» **PROMPT**: Print the whole listing again exactly as it stands, leaving out any images.

» **STORED DATA**:
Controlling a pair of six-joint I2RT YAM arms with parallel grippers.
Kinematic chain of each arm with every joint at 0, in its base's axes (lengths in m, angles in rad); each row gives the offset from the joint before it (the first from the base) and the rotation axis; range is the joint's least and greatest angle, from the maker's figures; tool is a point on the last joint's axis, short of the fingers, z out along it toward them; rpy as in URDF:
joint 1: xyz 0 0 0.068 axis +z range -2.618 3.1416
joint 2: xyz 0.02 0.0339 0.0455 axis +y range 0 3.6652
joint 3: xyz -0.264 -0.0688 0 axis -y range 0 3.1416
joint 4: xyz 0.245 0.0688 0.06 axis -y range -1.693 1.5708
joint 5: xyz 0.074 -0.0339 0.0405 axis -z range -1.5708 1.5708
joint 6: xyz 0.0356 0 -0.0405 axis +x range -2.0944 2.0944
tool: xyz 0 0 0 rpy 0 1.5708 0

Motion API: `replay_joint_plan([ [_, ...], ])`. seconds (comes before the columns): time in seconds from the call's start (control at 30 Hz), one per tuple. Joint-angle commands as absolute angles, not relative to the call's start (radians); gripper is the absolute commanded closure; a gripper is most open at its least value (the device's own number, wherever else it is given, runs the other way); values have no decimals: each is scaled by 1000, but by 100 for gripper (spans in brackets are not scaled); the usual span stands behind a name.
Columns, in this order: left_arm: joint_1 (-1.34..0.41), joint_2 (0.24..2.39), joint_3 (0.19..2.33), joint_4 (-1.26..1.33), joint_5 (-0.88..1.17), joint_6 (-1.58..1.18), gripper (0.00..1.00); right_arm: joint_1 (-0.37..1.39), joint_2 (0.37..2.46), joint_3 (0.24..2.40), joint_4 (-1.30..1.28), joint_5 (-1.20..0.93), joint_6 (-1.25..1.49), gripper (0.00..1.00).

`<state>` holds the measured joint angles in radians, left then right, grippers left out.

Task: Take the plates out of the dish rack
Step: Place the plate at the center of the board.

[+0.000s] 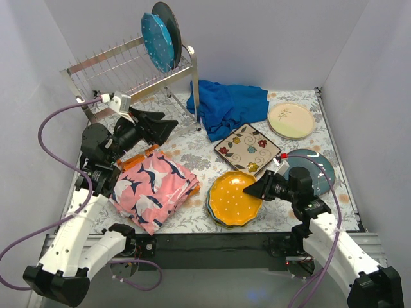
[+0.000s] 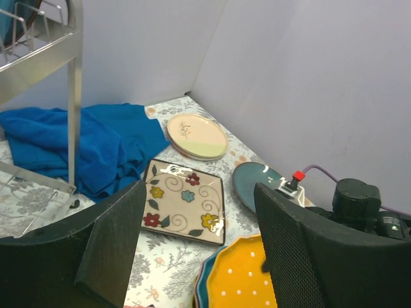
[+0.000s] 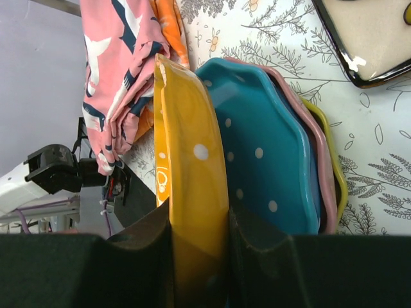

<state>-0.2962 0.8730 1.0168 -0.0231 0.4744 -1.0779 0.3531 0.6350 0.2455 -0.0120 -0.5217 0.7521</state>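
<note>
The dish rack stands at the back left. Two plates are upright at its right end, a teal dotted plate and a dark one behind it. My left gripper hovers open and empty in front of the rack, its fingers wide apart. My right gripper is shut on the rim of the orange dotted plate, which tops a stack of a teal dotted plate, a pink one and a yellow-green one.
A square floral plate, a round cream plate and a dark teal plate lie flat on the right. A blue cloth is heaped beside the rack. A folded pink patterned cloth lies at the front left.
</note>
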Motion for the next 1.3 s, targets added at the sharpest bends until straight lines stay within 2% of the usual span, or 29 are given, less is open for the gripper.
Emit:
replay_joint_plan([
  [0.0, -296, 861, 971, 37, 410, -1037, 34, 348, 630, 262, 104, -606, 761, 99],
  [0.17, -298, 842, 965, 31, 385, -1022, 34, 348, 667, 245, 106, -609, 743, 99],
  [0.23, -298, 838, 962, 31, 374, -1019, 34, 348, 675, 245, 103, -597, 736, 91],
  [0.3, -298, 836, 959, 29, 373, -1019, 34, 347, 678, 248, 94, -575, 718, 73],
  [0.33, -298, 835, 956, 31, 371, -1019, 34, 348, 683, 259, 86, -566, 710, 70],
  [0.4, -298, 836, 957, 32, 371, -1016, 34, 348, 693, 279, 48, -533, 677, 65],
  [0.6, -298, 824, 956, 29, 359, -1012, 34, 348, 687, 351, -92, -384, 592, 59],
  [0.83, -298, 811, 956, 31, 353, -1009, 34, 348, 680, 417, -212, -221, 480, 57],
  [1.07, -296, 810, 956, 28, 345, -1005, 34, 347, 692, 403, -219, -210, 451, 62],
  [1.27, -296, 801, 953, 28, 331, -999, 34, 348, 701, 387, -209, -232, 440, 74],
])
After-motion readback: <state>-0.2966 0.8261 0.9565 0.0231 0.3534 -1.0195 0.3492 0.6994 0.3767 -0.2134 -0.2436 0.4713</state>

» **RESULT FOR THIS TASK**:
Controlling a pair of six-joint I2RT YAM arms with parallel grippers.
Kinematic chain of each arm with every joint at 0, in its base's axes (lengths in m, angles in rad); each row gives the offset from the joint before it (the first from the base) and the rotation axis; range is the joint's least and greatest angle, from the maker's figures; tool is a point on the last joint's axis, short of the fingers, z out along it toward them; rpy as in URDF:
joint 1: xyz 0 0 0.068 axis +z range -2.618 3.1416
joint 2: xyz 0.02 0.0339 0.0455 axis +y range 0 3.6652
joint 3: xyz -0.264 -0.0688 0 axis -y range 0 3.1416
joint 4: xyz 0.245 0.0688 0.06 axis -y range -1.693 1.5708
joint 5: xyz 0.074 -0.0339 0.0405 axis -z range -1.5708 1.5708
joint 6: xyz 0.0356 0 -0.0405 axis +x range -2.0944 2.0944
tool: xyz 0 0 0 rpy 0 1.5708 0

Motion API: `replay_joint_plan([ [_, ...], ])`. seconds (comes before the columns): time in seconds from the call's start (control at 30 Hz), one per tuple. Joint-angle commands as absolute angles, not relative to the call's start (radians); gripper is the absolute commanded closure; a gripper is most open at its least value (the device's own number, wherever else it is given, runs the other way); values have no decimals: each is scaled by 1000, but by 100 for gripper (spans in brackets are not scaled); the usual span stands behind a name.
Columns, in this order: left_arm: joint_1 (-1.34..0.41), joint_2 (0.24..2.39), joint_3 (0.19..2.33), joint_4 (-1.26..1.33), joint_5 (-0.88..1.17), joint_6 (-1.58..1.18), gripper (0.00..1.00); right_arm: joint_1 (-0.37..1.39), joint_2 (0.37..2.46), joint_3 (0.24..2.40), joint_4 (-1.30..1.28), joint_5 (-1.20..0.93), joint_6 (-1.25..1.49), gripper (0.00..1.00).

`<state>` holds the measured joint angles in radians, left then right, grippers left out.

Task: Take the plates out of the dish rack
Step: Place the plate at the center of the board.

[+0.000s] 
[+0.000s] 
[+0.000s] 

<state>-0.2962 0.8730 1.0168 -0.0231 0.4744 -1.0779 0.3531 0.6350 0.2455 -0.0120 -0.5217 0.7521</state>
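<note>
The dish rack stands at the back left. Two plates are upright at its right end, a teal dotted plate and a dark one behind it. My left gripper hovers open and empty in front of the rack, its fingers wide apart. My right gripper is shut on the rim of the orange dotted plate, which tops a stack of a teal dotted plate, a pink one and a yellow-green one.
A square floral plate, a round cream plate and a dark teal plate lie flat on the right. A blue cloth is heaped beside the rack. A folded pink patterned cloth lies at the front left.
</note>
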Motion for the next 1.3 s, targets added at the sharpest bends until straight lines stay within 2% of the usual span, or 29 are given, less is open for the gripper.
Emit:
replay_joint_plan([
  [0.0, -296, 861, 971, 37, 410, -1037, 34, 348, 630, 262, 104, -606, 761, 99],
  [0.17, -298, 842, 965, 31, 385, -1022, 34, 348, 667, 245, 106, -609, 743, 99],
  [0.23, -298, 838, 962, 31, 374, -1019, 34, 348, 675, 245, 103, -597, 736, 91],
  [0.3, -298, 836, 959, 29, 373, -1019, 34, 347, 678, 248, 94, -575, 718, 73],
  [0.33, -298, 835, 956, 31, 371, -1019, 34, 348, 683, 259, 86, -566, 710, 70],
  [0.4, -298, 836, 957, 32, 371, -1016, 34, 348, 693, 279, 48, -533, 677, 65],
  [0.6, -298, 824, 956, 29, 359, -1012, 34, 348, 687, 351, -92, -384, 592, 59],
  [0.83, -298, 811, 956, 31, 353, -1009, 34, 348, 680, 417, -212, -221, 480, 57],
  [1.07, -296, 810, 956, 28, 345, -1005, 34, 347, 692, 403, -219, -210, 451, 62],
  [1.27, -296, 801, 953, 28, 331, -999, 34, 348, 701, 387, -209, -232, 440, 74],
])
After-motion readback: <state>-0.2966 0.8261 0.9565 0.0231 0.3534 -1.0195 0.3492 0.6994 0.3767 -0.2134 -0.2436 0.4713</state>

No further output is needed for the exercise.